-- Task details --
Would you copy the listing below exactly, keeping the pictures out?

************

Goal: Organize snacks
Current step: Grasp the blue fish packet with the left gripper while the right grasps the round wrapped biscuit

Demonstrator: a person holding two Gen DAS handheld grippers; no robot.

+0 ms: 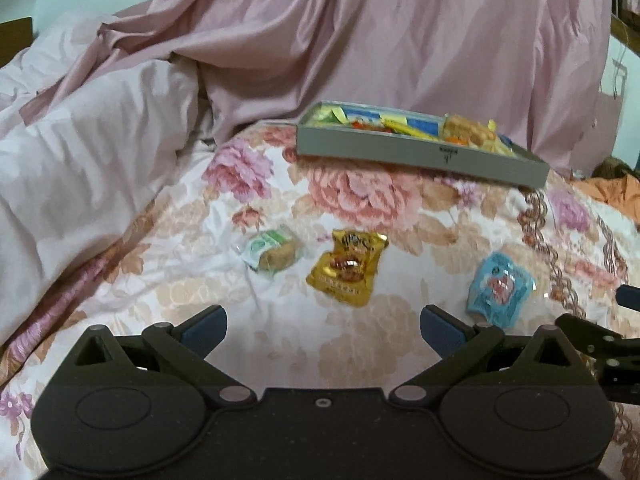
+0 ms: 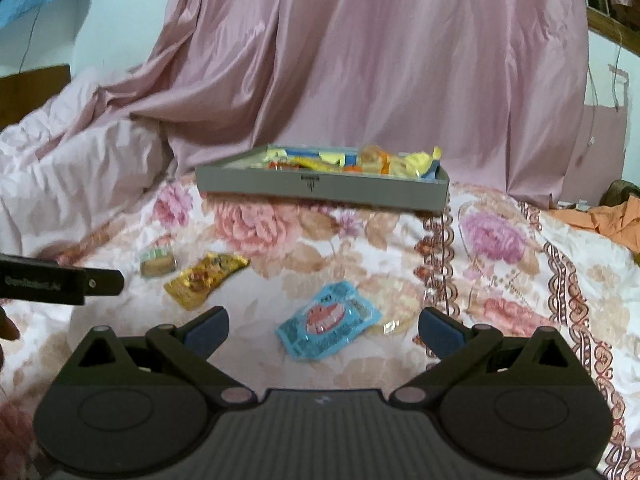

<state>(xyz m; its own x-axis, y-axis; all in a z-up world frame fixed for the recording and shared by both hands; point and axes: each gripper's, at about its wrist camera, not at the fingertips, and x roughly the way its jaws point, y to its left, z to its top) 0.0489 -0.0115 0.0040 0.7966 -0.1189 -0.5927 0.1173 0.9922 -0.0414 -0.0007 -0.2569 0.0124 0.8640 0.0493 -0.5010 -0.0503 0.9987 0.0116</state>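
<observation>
Left wrist view: left tongs (image 1: pixel 323 326) released, nothing between them, poised above the floral bed cover (image 1: pixel 360 200). Right tongs (image 2: pixel 323 330) likewise spread wide and empty.

Landmark: grey tray (image 1: pixel 420 156), resting on the bed cover, already holding assorted wrapped snacks.

Loose items, all lying nearer the tongs than the tray:
- green-wrapped cake (image 1: pixel 272 254), left of the others;
- gold packet (image 1: pixel 347 270), middle;
- blue packet (image 2: pixel 326 322), directly ahead of the right tongs, with a clear wrapper (image 2: pixel 394 322) touching its right edge.

Risks, as judged: the soft, yielding cover may let thin packets slide or bunch fabric into the grip; the clear wrapper may be caught along with the blue packet.

Writing: small dark mark on the tray's front wall, unreadable; packet print blurred.
</observation>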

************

-- Result for this exercise --
Goal: Organize snacks
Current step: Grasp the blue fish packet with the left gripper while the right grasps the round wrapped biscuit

Demonstrator: a person holding two Gen DAS handheld grippers; no robot.

+0 ms: 
+0 ms: 

<state>(xyz m; its own x-axis, y-axis; all in a z-up world frame fixed for the recording and shared by both hands; point and axes: each gripper's, at about its wrist camera, not at the fingertips, and x roughly the way its jaws point, y to its left, z to its top) 0.0489 -0.0115 0.0040 0.7966 -0.1189 -0.5927 0.1173 0.9922 -0.0414 -0.0007 -0.2569 0.0124 0.8640 0.0493 -0.5010 -0.0503 0.9987 0.0116</state>
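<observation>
Left wrist view: left tongs (image 1: pixel 323 326) released, nothing between them, poised above the floral bed cover (image 1: pixel 360 200). Right tongs (image 2: pixel 323 330) likewise spread wide and empty.

Landmark: grey tray (image 1: pixel 420 156), resting on the bed cover, already holding assorted wrapped snacks.

Loose items, all lying nearer the tongs than the tray:
- green-wrapped cake (image 1: pixel 272 254), left of the others;
- gold packet (image 1: pixel 347 270), middle;
- blue packet (image 2: pixel 326 322), directly ahead of the right tongs, with a clear wrapper (image 2: pixel 394 322) touching its right edge.

Risks, as judged: the soft, yielding cover may let thin packets slide or bunch fabric into the grip; the clear wrapper may be caught along with the blue packet.

Writing: small dark mark on the tray's front wall, unreadable; packet print blurred.
</observation>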

Nothing else is needed for this exercise.